Reading P.D. James

By Drharrietd @drharrietd

I've read a great many novels by PD James, and until a few weeks ago, if you'd asked me, I might have told you that I'd probably read them all. But recently I happened on a couple that were completely new to me, and dashed through them in quick succession. The Skull Beneath the Skin (1985) was the second (and last) Cordelia Gray mystery, published ten years after Cordelia's first appearance in An Unsuitable Job for a Woman, and The Black Tower (1975) the fifth of the much longer Adam Dalgleish series. 

It was interesting to read them end to end. Though the dates of their first publication were ten years apart, there were several noticeable similarities. Both are set in remote locations on or near the Dorset coast  (The Skull Beneath the Skin takes place on an invented island), both feature rather bizarre and sinister households presided over by decidedly strange aging men with peculiar menservants, and in both novels a small Victorian marble carving is crucial to the events surrounding the murder.

Of the two, I preferred The Skull Beneath the Skin. I think this owed a lot to the presence of Cordelia, an attractively unusual though highly professional private detective. In this novel she is asked to go to a reconstructed Victorian castle where a semi-amateur production of Webster's Jacobean drama The Duchess of Malfi  is to be played for just one performance, with the celebrated actress and aging beauty Clarissa Lyle in the leading part. Lyle has been receiving death threats, and her husband has hired Cordelia to protect her. Though she does her best, needless to say Clarissa is murdered. Most people on the island seem to have good reason to do away with her -- of course it's a classic locked room, or in this case cut-off island mystery -- but the perpetrator is, again needless to say, the person who seems the least likely in every possible way. And yes, Cordelia does work it out, though she is distressed by what she uncovers.

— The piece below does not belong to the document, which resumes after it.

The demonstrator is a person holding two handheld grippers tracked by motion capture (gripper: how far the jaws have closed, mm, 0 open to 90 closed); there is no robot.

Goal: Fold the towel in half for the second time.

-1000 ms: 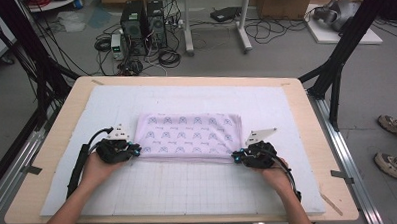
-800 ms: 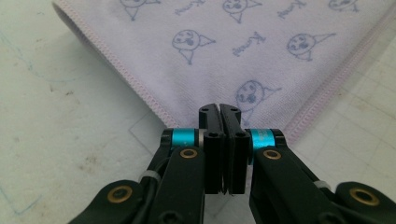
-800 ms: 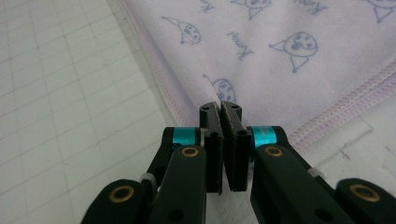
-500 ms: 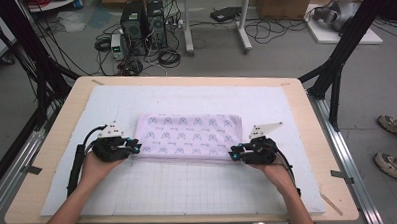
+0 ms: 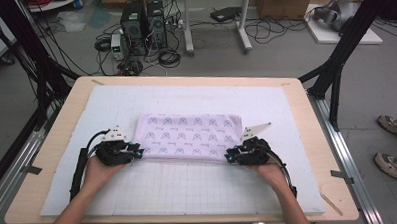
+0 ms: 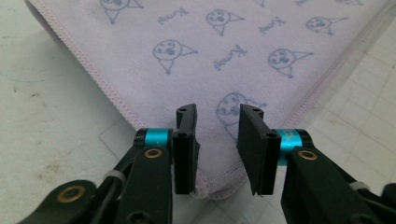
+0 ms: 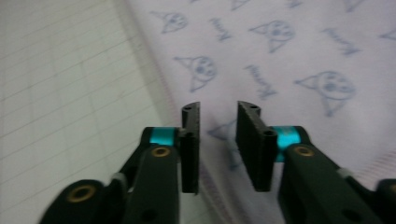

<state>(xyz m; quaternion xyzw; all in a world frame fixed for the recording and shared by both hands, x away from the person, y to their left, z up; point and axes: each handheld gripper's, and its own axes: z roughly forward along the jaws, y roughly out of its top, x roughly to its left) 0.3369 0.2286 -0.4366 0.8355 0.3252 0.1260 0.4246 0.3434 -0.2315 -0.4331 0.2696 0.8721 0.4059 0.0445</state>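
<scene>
- The surface (image 5: 62,132) is a wooden top, mostly covered by a white gridded mat (image 5: 189,187) that runs almost edge to edge.
- On that mat sits the folded towel (image 5: 187,135), pale lilac with little cartoon faces and script printed all over it. It's lying flat, roughly in the middle and a bit toward the far side, long edges running left to right (looks folded over, stitched hems show at the corners).
- The person's forearms come in from the bottom, one hand at each near corner of the towel.
- Left tongs (image 5: 137,151) sit at the near left corner. In the left gripper view the left tongs (image 6: 217,149) have just been opening, jaws now a modest gap apart, with the towel's corner (image 6: 219,179) lying between them but the pads not pressing on it.
- Right tongs (image 5: 229,156) are at the near right corner, same deal. In the right gripper view the right tongs (image 7: 217,147) have also just been opening, jaws parted over the towel's edge (image 7: 205,186), cloth below the gap, nothing pinched.
</scene>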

I have to admit I've never been all that crazy about the sensitive, poetry-writing, wife-mourning Commissioner Adam Dalgleish. In The Black Tower he is not in a good way at all. In fact as the novel begins he has just been discharged from hospital where he has been suffering from some very serious though unspecified illness, and has been told to take time off and convalesce. So he decides to answer an appeal from an old family friend, Father Baddeley, the chaplain at Toynton Grange, a home for people with incurable illnesses. Father Baddeley believes there's something sinister going on at the Grange, but by the time Adam arrives, he has died, apparently from natural causes. The patients start popping off too, and Adam -- who has made up his mind to resign from the police -- is drawn into solving the mystery. In actual fact the Grange is about the most sinister and gothic place you can imagine -- the owner and most of the people who work for him go around in monks' habits for reasons that are never satisfactorily explained, and there's a very creepy black tower just along the cliffs where strange and worrying things go on. Naturally Adam gets sucked into an investigation, protesting every inch of the way, and of course he manages to solve the crime/s in the nick of time.

It sounds as if I'm being a bit sniffy about these two novels, but in fact they were both highly readable if somewhat macabre. I commented to a friend when I was reading the first one that it was nice to read some grown-up writing for a change. Good well written prose, plenty of literary references, intelligent and thoughtful, and clearly aimed at well-read adults. Call me old-fashioned if you like, and you'd probably be right. But James certainly knew how to craft a complex plot and to create excellent, if rather odd and rarely likeable, characters. Maybe there are one or two more of her novels that have slipped through my radar -- I rather hope so. She was a hugely talented writer and an unforgettable woman.